Records excerpted from a collection
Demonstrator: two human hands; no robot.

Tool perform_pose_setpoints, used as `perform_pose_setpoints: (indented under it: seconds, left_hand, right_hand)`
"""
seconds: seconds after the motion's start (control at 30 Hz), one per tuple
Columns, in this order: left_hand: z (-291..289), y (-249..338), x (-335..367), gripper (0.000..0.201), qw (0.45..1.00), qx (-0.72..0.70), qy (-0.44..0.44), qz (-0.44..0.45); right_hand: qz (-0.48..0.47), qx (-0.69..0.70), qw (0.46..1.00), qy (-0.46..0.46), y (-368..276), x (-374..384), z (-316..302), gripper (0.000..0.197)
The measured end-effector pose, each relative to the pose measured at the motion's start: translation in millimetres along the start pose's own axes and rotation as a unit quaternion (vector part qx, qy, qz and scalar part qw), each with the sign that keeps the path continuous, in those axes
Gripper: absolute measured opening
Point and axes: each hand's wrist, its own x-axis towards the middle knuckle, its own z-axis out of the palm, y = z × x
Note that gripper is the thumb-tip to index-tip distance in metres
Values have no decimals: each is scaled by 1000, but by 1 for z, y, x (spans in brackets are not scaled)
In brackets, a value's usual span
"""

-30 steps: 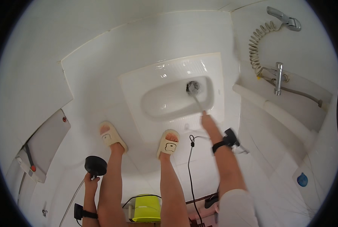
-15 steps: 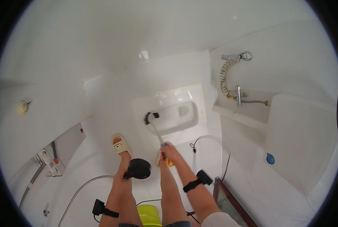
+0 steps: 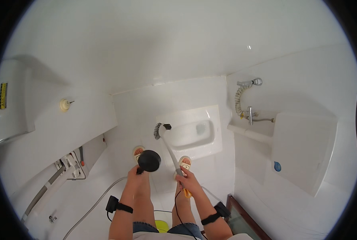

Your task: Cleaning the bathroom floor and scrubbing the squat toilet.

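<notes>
My left hand [image 3: 133,175] is closed round the handle of a black shower head [image 3: 149,161], its grey hose trailing away to the lower left. In my right hand [image 3: 189,182] is a long-handled toilet brush [image 3: 169,148] with a white shaft, a grey grip and an orange loop at its end. The curved head with black bristles hangs over the left rim of the white squat toilet [image 3: 216,152]; whether it touches the rim I cannot tell. My feet, in cream slippers [image 3: 185,162], stand to the near side of the toilet.
On the right wall are a white cistern [image 3: 302,152], a valve [image 3: 250,115] and a sprayer with coiled hose [image 3: 238,100]. A brown-framed panel [image 3: 242,216] stands at the lower right, a yellow-green bucket [image 3: 161,226] behind my legs. Pipes [image 3: 68,168] and a white heater [image 3: 14,104] are at left.
My view has tilted up, showing more of the left wall and heater. My right foot has come into fuller view beside the brush handle. Both hands keep their holds.
</notes>
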Motion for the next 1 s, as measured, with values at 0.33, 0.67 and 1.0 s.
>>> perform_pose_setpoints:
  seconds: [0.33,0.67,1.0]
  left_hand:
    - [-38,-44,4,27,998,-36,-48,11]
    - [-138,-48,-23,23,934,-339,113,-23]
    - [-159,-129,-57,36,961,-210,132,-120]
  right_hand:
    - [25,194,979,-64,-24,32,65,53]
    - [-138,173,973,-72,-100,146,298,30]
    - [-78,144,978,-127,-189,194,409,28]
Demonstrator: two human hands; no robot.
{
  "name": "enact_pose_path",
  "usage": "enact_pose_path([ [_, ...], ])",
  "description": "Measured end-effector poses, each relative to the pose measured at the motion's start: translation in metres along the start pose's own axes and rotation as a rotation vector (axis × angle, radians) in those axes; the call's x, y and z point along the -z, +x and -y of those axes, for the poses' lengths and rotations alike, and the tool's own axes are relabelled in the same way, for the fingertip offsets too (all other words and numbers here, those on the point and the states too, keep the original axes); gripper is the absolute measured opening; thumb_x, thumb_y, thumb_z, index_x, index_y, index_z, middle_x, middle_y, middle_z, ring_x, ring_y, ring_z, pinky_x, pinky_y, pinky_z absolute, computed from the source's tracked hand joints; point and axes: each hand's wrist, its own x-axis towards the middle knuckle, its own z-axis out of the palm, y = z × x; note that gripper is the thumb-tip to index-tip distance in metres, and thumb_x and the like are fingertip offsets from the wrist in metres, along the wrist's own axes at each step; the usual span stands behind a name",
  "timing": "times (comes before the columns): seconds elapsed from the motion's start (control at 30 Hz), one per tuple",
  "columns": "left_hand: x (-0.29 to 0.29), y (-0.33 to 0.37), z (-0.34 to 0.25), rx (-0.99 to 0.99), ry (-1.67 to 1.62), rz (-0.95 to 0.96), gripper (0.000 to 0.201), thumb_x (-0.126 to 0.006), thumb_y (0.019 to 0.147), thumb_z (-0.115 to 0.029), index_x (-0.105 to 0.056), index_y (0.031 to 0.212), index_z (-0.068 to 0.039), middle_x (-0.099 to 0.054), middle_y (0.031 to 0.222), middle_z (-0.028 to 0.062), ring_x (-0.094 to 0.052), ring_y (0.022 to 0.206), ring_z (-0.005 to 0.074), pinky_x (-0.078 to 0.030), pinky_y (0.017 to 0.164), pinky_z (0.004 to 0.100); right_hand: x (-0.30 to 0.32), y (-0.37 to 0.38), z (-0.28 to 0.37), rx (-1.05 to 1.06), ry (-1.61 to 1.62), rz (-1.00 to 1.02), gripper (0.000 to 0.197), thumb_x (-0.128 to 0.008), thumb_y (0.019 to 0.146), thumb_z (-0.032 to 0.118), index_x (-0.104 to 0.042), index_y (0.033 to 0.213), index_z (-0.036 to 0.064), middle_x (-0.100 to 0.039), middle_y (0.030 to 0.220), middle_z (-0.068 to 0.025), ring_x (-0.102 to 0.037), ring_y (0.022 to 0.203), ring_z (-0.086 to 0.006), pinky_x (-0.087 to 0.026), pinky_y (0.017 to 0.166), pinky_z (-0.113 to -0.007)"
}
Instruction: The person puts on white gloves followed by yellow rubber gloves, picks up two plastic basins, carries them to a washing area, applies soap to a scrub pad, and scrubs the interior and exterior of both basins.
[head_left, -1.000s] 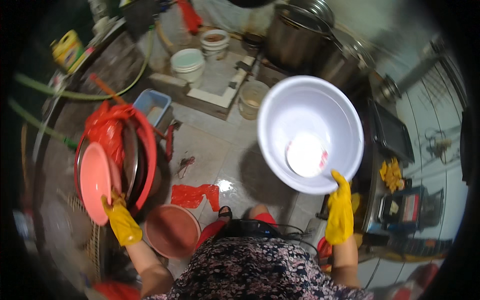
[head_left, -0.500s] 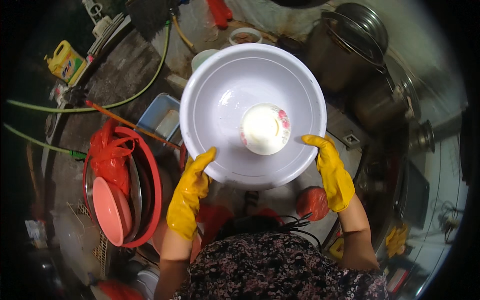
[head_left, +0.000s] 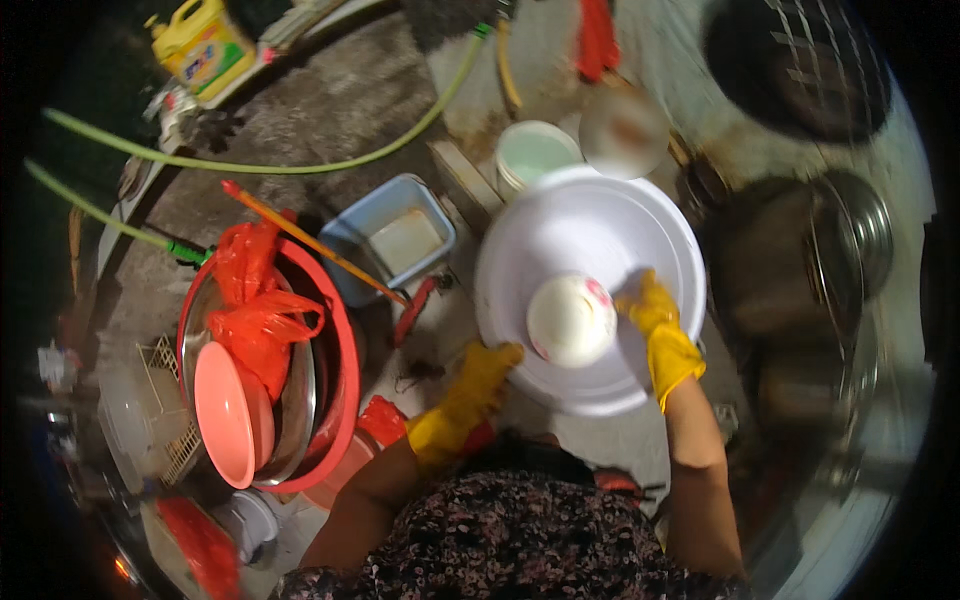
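Nearest, both hands wear yellow rubber gloves: the left hand (head_left: 478, 385) grips the near-left rim of a large white basin (head_left: 590, 300), and the right hand (head_left: 660, 330) holds its right side, fingers beside a small white bowl (head_left: 570, 320) sitting in the middle. Left, a pink plate (head_left: 225, 415) leans in a red tub (head_left: 335, 370). Farther off sit a blue tray (head_left: 385, 235) and a pale bucket (head_left: 535, 155).

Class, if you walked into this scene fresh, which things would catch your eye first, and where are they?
At centre, a large white plastic basin holding a small white bowl, gripped by the yellow-gloved left hand and right hand. At left, a red round tub holds a pink plate.
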Motion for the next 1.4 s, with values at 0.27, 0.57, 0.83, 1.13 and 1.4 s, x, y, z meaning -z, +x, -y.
enact_pose_path([
  [0.27,-0.013,0.077,-0.084,-0.047,-0.089,-0.143,0.061,-0.073,0.082,-0.02,-0.055,0.136,0.001,-0.067,0.109,0.0158,-0.066,0.09,0.0231,-0.055,0.077,0.0373,-0.043,0.14,0.067,-0.139,0.155,0.329,0.072,-0.08,0.079,0.03,-0.056,0.139,-0.0023,-0.07,0.122,-0.023,-0.07,0.104,-0.0354,-0.053,0.092,-0.041],
  [0.57,-0.009,0.117,-0.182,-0.014,0.115,-0.359,0.061,-0.07,0.083,-0.019,-0.053,0.138,-0.001,-0.068,0.113,0.0179,-0.066,0.099,0.0268,-0.053,0.085,0.0392,0.02,0.178,0.205,0.122,1.064,0.559,0.023,-0.076,0.085,0.027,-0.068,0.086,0.0048,-0.059,0.063,-0.0031,-0.05,0.052,-0.0142,-0.036,0.053,-0.028],
  [0.83,0.017,0.136,-0.167,-0.117,0.006,-0.614,0.051,-0.066,0.086,-0.02,-0.053,0.133,-0.008,-0.065,0.086,0.0087,-0.06,0.067,0.0186,-0.05,0.06,0.0346,0.032,0.2,0.301,0.362,0.876,0.88,0.048,-0.067,0.092,0.033,-0.065,0.124,-0.003,-0.062,0.12,-0.0092,-0.056,0.107,-0.0202,-0.042,0.097,-0.032],
  [1.13,0.022,0.111,-0.131,-0.136,-0.243,-0.925,0.046,-0.067,0.086,-0.027,-0.058,0.128,-0.011,-0.061,0.074,0.0068,-0.052,0.048,0.0142,-0.041,0.042,0.0311,0.013,0.164,0.355,0.602,0.72,0.976,0.025,-0.065,0.096,0.024,-0.07,0.111,0.0054,-0.065,0.112,-0.0054,-0.059,0.097,-0.014,-0.048,0.084,-0.03],
  [1.4,0.042,0.07,-0.1,-0.058,-0.564,-0.79,0.031,-0.071,0.083,-0.021,-0.069,0.11,-0.005,-0.059,0.07,0.005,-0.048,0.045,0.0156,-0.036,0.041,0.0317,0.02,0.126,0.394,0.715,0.726,0.776,0.025,-0.075,0.087,0.028,-0.07,0.097,0.0055,-0.065,0.077,-0.0039,-0.058,0.06,-0.0121,-0.042,0.055,-0.026],
])
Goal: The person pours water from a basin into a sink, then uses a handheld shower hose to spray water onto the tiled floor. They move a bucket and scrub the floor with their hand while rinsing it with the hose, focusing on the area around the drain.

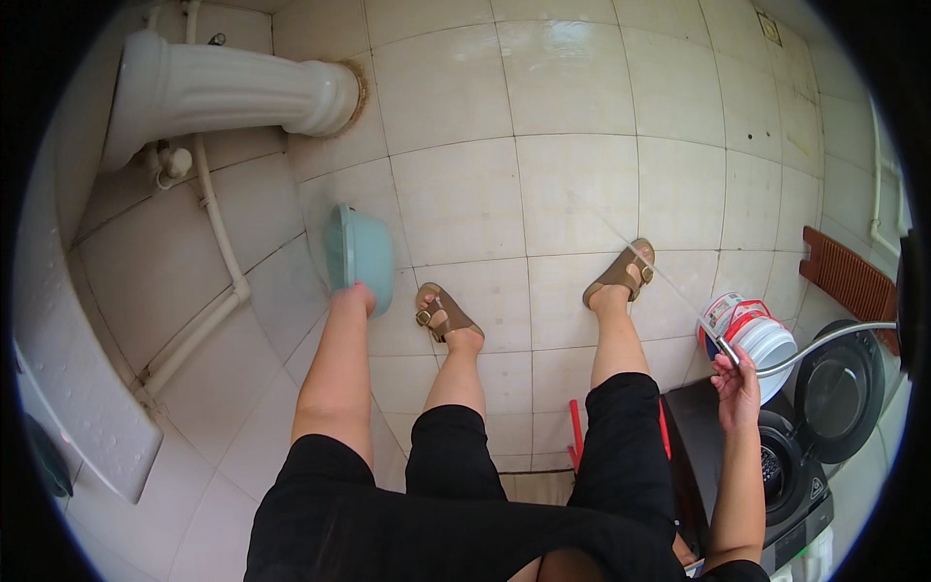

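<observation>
My left hand point(361, 296) is closed on the near edge of a pale blue-green plastic basin point(369, 254). The basin is tipped on its side beside the left wall, and most of its inside faces away from me. On the right, my right hand point(737, 386) grips a slim metal spray nozzle point(725, 351). A flexible metal hose point(824, 339) runs from it to the right edge of view. A thin jet of water point(674, 291) leaves the nozzle toward the far left, over my right sandal point(635, 270), and fades above the tiled floor point(572, 184).
A white pedestal point(242, 87) and pipes point(218, 223) stand along the left wall, with a white basin edge point(87, 417) nearer. At right are white buckets point(771, 344), a brown ridged board point(849, 276) and a dark washing machine with its round door point(839, 388) open. Red legs point(576, 432) show behind my knee.
</observation>
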Tool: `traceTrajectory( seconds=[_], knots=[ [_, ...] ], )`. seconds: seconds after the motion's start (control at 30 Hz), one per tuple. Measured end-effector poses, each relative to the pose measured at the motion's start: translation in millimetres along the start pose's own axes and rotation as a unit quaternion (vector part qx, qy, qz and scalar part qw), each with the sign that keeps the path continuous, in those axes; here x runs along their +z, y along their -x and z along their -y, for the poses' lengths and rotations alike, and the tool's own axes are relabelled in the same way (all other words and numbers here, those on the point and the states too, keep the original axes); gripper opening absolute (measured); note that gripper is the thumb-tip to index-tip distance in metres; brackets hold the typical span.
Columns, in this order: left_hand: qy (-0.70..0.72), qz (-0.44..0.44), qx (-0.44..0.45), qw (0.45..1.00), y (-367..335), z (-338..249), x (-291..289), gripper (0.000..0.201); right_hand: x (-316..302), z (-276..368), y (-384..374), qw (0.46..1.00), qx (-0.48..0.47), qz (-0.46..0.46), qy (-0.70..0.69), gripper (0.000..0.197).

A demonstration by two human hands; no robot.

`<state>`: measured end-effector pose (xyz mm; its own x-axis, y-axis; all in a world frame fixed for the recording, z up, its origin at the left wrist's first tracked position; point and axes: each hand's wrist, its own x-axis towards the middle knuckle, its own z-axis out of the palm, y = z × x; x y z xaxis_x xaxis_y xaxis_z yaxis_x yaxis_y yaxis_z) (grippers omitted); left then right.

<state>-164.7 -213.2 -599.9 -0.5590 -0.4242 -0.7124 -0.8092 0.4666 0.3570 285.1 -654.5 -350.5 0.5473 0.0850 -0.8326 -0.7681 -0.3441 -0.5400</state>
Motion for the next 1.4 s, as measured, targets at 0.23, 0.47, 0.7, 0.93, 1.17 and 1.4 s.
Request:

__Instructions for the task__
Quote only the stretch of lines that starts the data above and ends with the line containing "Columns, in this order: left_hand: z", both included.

__Solution__
Demonstrator: two human hands; no robot.

Tool perform_pose_setpoints, used as `perform_pose_setpoints: (indented under it: seconds, left_hand, right_hand)`
"""
seconds: seconds after the motion's start (control at 30 Hz), one per tuple
Columns, in this order: left_hand: z (-291..289), y (-249..338), x (-335..367), gripper (0.000..0.201), qw (0.45..1.00), qx (-0.72..0.70), qy (-0.44..0.44), qz (-0.44..0.45); right_hand: qz (-0.48..0.47), qx (-0.69..0.70), qw (0.46..1.00), qy (-0.46..0.46), y (-368..276), x (-374..384), z (-316..302), gripper (0.000..0.197)

This exercise has nothing further to it.